Task objective:
All of the data is to be repeated verbatim.

Materials provided:
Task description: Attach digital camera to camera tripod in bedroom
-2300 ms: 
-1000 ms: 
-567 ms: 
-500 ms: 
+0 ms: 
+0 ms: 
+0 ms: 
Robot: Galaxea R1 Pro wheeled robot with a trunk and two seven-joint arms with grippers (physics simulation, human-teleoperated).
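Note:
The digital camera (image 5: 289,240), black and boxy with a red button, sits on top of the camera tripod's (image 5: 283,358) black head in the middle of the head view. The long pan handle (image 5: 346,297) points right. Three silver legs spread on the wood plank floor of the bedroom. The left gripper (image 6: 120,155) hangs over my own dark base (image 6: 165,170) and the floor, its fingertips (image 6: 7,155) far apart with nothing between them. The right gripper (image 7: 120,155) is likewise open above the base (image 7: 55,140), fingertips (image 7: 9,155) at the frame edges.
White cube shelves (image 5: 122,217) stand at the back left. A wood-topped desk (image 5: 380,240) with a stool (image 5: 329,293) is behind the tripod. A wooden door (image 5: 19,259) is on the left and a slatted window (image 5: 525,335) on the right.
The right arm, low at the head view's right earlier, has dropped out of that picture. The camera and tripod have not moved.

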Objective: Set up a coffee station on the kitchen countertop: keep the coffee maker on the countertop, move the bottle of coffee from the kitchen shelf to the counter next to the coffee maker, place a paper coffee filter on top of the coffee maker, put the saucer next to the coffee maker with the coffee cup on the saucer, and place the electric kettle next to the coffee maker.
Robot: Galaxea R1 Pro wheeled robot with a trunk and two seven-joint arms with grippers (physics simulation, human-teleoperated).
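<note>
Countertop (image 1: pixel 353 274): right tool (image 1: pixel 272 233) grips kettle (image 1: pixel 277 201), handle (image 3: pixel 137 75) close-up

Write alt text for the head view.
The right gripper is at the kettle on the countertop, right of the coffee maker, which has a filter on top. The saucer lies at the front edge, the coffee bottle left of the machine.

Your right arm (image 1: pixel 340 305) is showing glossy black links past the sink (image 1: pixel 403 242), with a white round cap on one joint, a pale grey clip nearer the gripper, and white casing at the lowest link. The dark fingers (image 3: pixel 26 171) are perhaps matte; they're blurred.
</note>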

Answer space:
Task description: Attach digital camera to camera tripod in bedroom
-2300 ms: 
-1000 ms: 
-567 ms: 
-500 ms: 
+0 ms: 
+0 ms: 
+0 ms: 
Robot: Galaxea R1 Pro wheeled robot with a trunk and two seven-joint arms with grippers (physics simulation, human-teleoperated).
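Note:
The digital camera (image 5: 289,240), black and boxy with a red button, sits on top of the camera tripod's (image 5: 283,358) black head in the middle of the head view. The long pan handle (image 5: 346,297) points right. Three silver legs spread on the wood plank floor of the bedroom. The left gripper (image 6: 120,155) hangs over my own dark base (image 6: 165,170) and the floor, its fingertips (image 6: 7,155) far apart with nothing between them. The right gripper (image 7: 120,155) is likewise open above the base (image 7: 55,140), fingertips (image 7: 9,155) at the frame edges.
White cube shelves (image 5: 122,217) stand at the back left. A wood-topped desk (image 5: 380,240) with a stool (image 5: 329,293) is behind the tripod. A wooden door (image 5: 19,259) is on the left and a slatted window (image 5: 525,335) on the right.
The right arm, low at the head view's right earlier, has dropped out of that picture. The camera and tripod have not moved.
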
Objective: Set up a coffee station on the kitchen countertop: keep the coffee maker on the countertop, move the bottle of coffee from the kitchen shelf to the counter next to the coffee maker, place a paper coffee filter on top of the coffee maker, put the saucer next to the coffee maker with the coffee cup on the saucer, and place the electric kettle next to the coffee maker.
Robot: Galaxea R1 Pro wheeled robot with a trunk and two seven-joint arms with grippers (physics simulation, human-teleoperated).
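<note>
Countertop (image 1: pixel 353 274): right tool (image 1: pixel 272 233) grips kettle (image 1: pixel 277 201), handle (image 3: pixel 137 75) close-up

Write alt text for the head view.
The right gripper is at the kettle on the countertop, right of the coffee maker, which has a filter on top. The saucer lies at the front edge, the coffee bottle left of the machine.

Your right arm (image 1: pixel 340 305) is showing glossy black links past the sink (image 1: pixel 403 242), with a white round cap on one joint, a pale grey clip nearer the gripper, and white casing at the lowest link. The dark fingers (image 3: pixel 26 171) are perhaps matte; they're blurred.
</note>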

This completes the response.